To find the right actor to play Bloom in his later years, Zanuck says that a picture proved to be worth a thousand words. “In 1997, a magazine published side-byside photos of Ewan and Albert Finney from 1963 when he starred in Tom Jones. He was about the same age as Ewan then. The resemblance was remarkable.”

“There it was, the same smile, the same dimple, the same sparkle in the eyes,” continues Cohen. “They looked eerily and brilliantly alike.”

Finney’s illustrious 40-year career, has included not only playing Tom Jones in the Oscar® winning film of the same name, but more recently portraying American attorney Ed Masry in Erin Brockovich, for which he was Oscar® nominated as Best Supporting Actor and Winston Churchill in HBO’s “The Gathering Storm,” for which he won both an Emmy and a Golden Globe Award.

Finney was captivated by Bloom. “The story for me contained all sorts of possibilities. There was all that wonderful, magic stuff, the kind of material that Tim does so well. Not only is he a wonderfully visual director, but he has a facility and ease with actors. It’s an ideal combination.”

In taking on the role of Bloom, Finney found a through line between the character’s journey and his life as a performer on stage and screen. “I’m very sort of earth bound as a person. I tend to look at what’s real, what’s logical. But through drama, I’m somehow allowed to go into fantasy, into a strange other world, to fly a little bit.”

Though they have no scenes together – for obvious reasons – off screen McGregor and Finney became fast friends. “I recall being blown away that I was actually going to meet Albert Finney,” confides McGregor. “The idea of playing him was almost overwhelming because he’s such a legend. Despite the fact that we have no scenes together, I spent as much time as I could around him. He loves acting still, and I like that because I do as well. So it was reassuring to see that after all these years he still has that passion.”

Finney, who shot his scenes first, recalls “We each had a scene where we were fishing in the river.
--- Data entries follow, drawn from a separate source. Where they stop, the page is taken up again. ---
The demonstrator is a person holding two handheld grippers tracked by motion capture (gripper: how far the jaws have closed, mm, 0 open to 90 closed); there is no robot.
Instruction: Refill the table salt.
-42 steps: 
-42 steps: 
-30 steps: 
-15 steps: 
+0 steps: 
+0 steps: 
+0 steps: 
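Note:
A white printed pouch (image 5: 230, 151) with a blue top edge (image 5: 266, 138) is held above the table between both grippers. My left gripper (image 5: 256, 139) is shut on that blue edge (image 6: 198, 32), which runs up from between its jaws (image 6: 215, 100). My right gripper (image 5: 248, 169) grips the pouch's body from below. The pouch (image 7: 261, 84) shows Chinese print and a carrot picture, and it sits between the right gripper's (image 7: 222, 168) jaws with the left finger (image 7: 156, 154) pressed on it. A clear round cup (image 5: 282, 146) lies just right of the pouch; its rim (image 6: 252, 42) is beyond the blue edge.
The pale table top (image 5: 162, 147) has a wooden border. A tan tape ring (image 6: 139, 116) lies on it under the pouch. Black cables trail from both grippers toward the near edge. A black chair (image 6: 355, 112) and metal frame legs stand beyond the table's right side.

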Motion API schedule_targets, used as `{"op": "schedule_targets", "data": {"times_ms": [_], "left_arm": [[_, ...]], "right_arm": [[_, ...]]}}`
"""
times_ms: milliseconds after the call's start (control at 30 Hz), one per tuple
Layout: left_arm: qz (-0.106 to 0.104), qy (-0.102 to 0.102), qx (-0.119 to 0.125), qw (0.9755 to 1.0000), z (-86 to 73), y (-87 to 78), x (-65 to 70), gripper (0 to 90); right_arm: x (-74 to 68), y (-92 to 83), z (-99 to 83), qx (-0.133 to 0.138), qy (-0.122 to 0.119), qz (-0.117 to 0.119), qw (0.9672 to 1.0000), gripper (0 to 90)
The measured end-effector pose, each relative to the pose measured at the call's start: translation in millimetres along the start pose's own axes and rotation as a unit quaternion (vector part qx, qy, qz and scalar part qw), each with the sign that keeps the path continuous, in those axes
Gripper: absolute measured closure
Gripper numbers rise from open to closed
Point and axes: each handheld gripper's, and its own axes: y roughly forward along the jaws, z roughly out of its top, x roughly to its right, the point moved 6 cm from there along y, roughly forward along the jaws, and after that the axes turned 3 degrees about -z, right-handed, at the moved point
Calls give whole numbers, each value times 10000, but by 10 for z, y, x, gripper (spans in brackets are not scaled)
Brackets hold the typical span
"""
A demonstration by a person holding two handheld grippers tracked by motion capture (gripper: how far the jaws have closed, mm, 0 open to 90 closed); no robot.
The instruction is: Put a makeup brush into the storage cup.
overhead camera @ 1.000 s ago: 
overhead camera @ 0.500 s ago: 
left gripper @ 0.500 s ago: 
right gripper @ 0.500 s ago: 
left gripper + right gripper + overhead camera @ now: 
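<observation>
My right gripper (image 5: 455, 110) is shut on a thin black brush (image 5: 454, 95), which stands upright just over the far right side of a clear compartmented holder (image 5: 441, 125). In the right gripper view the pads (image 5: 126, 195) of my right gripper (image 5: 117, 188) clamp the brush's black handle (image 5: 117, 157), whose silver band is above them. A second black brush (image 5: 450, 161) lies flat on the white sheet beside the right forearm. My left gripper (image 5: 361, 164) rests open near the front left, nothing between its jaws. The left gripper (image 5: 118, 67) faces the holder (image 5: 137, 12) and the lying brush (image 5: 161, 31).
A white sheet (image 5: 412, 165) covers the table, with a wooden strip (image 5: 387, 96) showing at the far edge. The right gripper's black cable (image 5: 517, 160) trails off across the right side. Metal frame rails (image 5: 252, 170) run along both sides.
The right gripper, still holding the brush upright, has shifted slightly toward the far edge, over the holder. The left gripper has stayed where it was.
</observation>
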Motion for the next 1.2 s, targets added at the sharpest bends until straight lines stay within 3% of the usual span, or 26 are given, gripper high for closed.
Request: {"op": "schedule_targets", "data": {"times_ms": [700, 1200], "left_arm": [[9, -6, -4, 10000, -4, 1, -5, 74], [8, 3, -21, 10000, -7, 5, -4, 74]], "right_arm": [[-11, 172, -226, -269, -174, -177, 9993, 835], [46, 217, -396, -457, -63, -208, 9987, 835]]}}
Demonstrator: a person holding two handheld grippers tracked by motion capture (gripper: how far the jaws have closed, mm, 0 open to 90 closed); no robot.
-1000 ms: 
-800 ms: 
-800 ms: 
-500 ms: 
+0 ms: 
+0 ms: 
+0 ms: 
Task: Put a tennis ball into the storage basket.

So I said to Tim, ‘Better get Ewan here because he’ll have to do this too.’ So he did. Ewan had been doing a bit of fishing in Alabama, so I asked him, ‘How do we cast?’ And he showed me. I tried it and, well, it wasn’t as easy as it looked. Fortunately, the rest of the time, my work came first so he had to follow my lead,” Finney laughs.

Fortune also smiled on the filmmakers in the casting of the beautiful and loyal Sandra, the woman for whom time literally stands still for Edward. Sandra is portrayed by Jessica Lange (two-time Oscar® winner for Blue Sky and Tootsie) and the young Alison Lohman (who wowed critics in her starring role in White Oleander, which earned her ShoWest’s “Newcomer of the Year” citation).